1055113200 is both a sculpture and a UNIX timestamp. When converted, the timestamp 1055113200 is equivalent to approximately 20 years ago (June 3, 2003), when HASTAC was founded.

History
1055113200 began as a question – How do we celebrate the 20th anniversary of HASTAC? Nikki was part of the HASTAC migration to Humanities Commons, and as part of that process, they interviewed many members of the HASTAC community. One of the key themes that emerged was how much time, energy, thinking, and emotion people have given to keeping the organization going. People loved HASTAC but ultimately felt a little burnt out by the volume or labor required to manage an org of this size.

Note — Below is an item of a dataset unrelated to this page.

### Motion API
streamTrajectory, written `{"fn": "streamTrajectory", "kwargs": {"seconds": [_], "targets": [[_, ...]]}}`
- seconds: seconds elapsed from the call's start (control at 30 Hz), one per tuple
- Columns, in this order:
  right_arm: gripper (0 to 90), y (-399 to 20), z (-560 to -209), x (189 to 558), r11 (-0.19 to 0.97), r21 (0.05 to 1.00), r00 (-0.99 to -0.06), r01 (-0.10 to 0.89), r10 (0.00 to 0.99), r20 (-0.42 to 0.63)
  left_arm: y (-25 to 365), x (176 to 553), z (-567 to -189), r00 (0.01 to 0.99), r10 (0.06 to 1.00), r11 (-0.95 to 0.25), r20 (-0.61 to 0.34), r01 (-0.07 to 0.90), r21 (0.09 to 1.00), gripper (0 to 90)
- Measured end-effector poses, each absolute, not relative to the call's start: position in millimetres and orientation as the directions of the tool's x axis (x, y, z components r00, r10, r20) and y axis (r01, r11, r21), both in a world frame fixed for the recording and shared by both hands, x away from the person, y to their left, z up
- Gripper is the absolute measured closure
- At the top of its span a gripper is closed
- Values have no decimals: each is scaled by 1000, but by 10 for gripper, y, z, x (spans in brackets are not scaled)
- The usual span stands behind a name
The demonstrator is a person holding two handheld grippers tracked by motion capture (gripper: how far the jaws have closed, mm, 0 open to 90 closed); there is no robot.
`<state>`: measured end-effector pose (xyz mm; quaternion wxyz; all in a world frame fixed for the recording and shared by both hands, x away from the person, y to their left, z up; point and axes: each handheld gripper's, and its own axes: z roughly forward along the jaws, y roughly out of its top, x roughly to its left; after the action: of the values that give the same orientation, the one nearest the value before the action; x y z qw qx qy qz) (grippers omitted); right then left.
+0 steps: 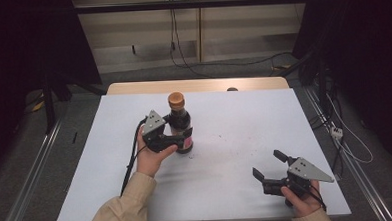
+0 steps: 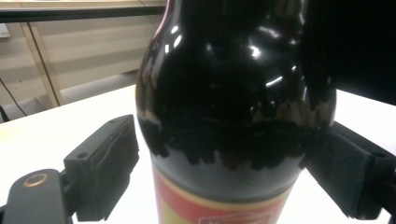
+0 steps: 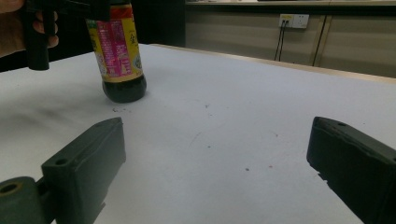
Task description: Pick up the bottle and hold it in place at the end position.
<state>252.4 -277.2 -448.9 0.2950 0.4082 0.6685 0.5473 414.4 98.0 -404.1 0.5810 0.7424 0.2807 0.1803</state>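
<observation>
We see the left tool (image 1: pixel 177 139) with its jaws around the dark bottle (image 1: pixel 179 122); the left jaw shows a small gap, so we cannot tell if it grips. The bottle stands straight up, cap on top, mid-tabletop (image 1: pixel 234 119). The right tool (image 1: pixel 269 166) sits near the right front edge, jaws wide apart, with bare room all around.

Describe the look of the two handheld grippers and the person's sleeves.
Both the left gripper and right gripper are black with blocky jaws, a grey three-cornered plate on top and a trailing black cable. The sleeves are beige.
</observation>
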Motion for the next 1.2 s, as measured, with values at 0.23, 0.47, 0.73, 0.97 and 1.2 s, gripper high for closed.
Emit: {"fn": "streamTrajectory", "kwargs": {"seconds": [0.23, 0.47, 0.73, 0.97, 1.2], "targets": [[36, -2780, -4491, 2526, 62, 972, -492, 226, 868, 59, 936, 4167, -4058, 779, 624, -167, -61, 209, 963, 165], [37, -2783, -4493, 2528, 63, 971, -492, 230, 868, 60, 926, 4165, -4040, 777, 627, -163, -47, 190, 968, 227], [36, -2792, -4491, 2527, 63, 972, -493, 227, 868, 59, 913, 4179, -4020, 777, 628, -169, -52, 201, 965, 264], [37, -2796, -4489, 2526, 64, 972, -493, 225, 868, 57, 914, 4179, -4004, 779, 625, -179, -50, 206, 962, 272], [36, -2809, -4491, 2527, 54, 973, -488, 226, 870, 65, 907, 4173, -4000, 776, 629, -175, -54, 209, 962, 275]]}}
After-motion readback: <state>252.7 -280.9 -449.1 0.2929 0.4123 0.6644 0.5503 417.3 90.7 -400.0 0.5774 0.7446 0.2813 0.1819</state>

HASTAC has always been about the people, and with insights from the interviews, we realized that the best way to celebrate HASTAC’s 20th anniversary was to honor and bring forward all of the labor that has been given to the org over the last two decades.
Labor Data
There are so many ways to “count” people and their actions that we could write a whole book on them (don’t worry, we won’t!). We started with the most obviously “countable” contributions – code commits, blog posts, comments, user registrations. Nikki scraped this data from the old HASTAC website, and from the now-retired codebase. Nikki also grabbed activity data from Google docs. Once this was complete, we had approximately 150,000 data points. However, this dataset represents only a small fraction of all of the work people have done – what about meetings? what about child care? what about catering and custodial for every conference or workshop?
“Data Infusion”
When making this work we (Molly and Nikki) were thinking about data visualizations, especially in the lineage of Edward Tufte. Often, data visualizations present images of neatness or of understandability – indeed the point of a visualization is to give the viewer new understanding. However, those kinds of visualizations can erase all of the messy complexity of data, and certainly the messy complexity of the lives and moments that data is supposed to represent.

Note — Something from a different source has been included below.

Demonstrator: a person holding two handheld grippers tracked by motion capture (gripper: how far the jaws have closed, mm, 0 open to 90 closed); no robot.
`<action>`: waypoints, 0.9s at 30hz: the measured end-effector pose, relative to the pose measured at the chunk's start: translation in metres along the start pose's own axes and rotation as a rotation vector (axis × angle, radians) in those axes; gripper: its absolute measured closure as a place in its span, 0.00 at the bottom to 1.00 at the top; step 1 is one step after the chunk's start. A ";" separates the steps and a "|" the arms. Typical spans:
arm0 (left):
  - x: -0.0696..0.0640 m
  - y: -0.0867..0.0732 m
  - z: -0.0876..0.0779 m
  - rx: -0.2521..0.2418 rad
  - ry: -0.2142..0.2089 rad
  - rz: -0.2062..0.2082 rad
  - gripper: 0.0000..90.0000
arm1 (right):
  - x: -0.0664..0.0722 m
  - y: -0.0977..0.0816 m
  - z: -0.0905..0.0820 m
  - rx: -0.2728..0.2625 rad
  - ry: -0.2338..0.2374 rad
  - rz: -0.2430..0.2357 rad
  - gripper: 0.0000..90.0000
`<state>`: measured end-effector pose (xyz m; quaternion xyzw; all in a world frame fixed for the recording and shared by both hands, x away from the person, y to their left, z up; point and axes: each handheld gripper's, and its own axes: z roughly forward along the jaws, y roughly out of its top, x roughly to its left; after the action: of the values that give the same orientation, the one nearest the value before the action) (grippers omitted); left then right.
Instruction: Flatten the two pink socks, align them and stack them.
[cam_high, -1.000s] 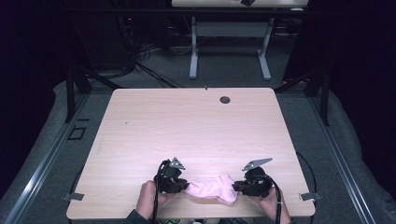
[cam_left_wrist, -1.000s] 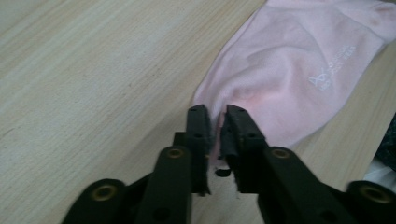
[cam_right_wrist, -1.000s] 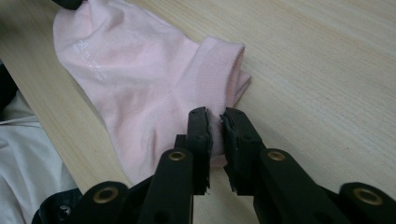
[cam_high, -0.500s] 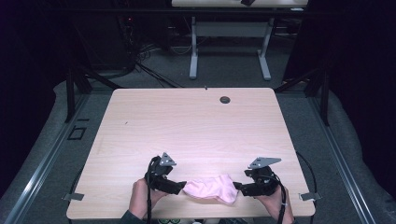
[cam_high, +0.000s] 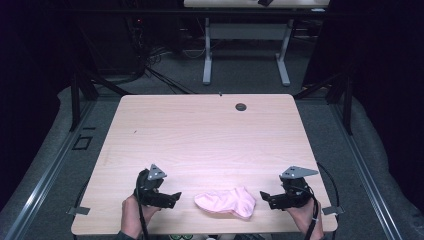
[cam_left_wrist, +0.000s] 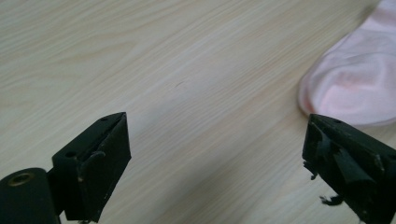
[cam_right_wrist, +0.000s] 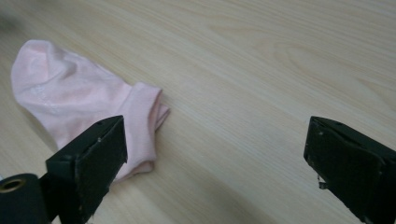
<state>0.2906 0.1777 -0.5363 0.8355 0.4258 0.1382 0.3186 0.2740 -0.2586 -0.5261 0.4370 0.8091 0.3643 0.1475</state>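
- The left gripper (cam_high: 172, 198) sits at the lower left of the high view with its jaws spread wide; they have just been opening, and nothing lies between them. In the left gripper view the gap between the two black jaws holds bare wood, and the pink sock (cam_left_wrist: 355, 79) is off at the upper right edge.
- The right gripper (cam_high: 266, 198) sits at the lower right of the high view, also gaping, its jaws just opened and free of cloth. In the right gripper view the sock's cuff end (cam_right_wrist: 144, 126) lies beside and partly behind the lower-left jaw, not between the pads.
- A second ago both grippers were pinched onto the ends of the sock (cam_high: 226, 202), close in against it. Now each hand has drawn back sideways, so a strip of table shows on either side of the sock.
- The sock lies flat low in the middle of the high view, near the table's front edge, between the two grippers and touching neither.
- My reading: the sock has been laid out and let go, so this piece of handling looks finished, or a fresh grip is about to be chosen.
- No container is on the table (cam_high: 210, 135); the only other thing is a small dark round fitting (cam_high: 241, 106) near its far edge, upper centre-right.
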 end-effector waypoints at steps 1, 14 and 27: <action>0.004 -0.004 -0.001 -0.002 0.008 -0.017 0.07 | -0.003 -0.001 -0.002 0.002 -0.009 0.002 0.04; 0.049 -0.045 0.003 0.008 0.116 -0.163 0.00 | -0.047 -0.026 -0.005 0.025 -0.129 0.091 0.00; 0.067 -0.060 0.010 -0.007 0.190 -0.199 0.00 | -0.083 -0.053 0.012 0.018 -0.186 0.156 0.00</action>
<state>0.2986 0.2529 -0.5855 0.7711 0.5343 0.1857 0.2922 0.2963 -0.3394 -0.5787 0.5320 0.7586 0.3251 0.1892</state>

For 1055113200, we engaged with data visceralization, an idea popularized by Kelly Dobson, and brought to Nikki through the practice of Jacque Wernimont, director of the Digital Justice Lab. Data visceralization aims to make data able to be felt by the body – touched, smelled, heard. However, this too felt somehow too neat for us – frequently, visceralization is still practiced in a tidy 1:1 way (for example, one data point might be represented by one vibration, or one note).
Through these explorations, we developed a practice and philosophy that Molly calls data infusion. We think of infusion in the same way that one might consider a flavor infusion – an infused beverage has hints of the original, but it is not a replica.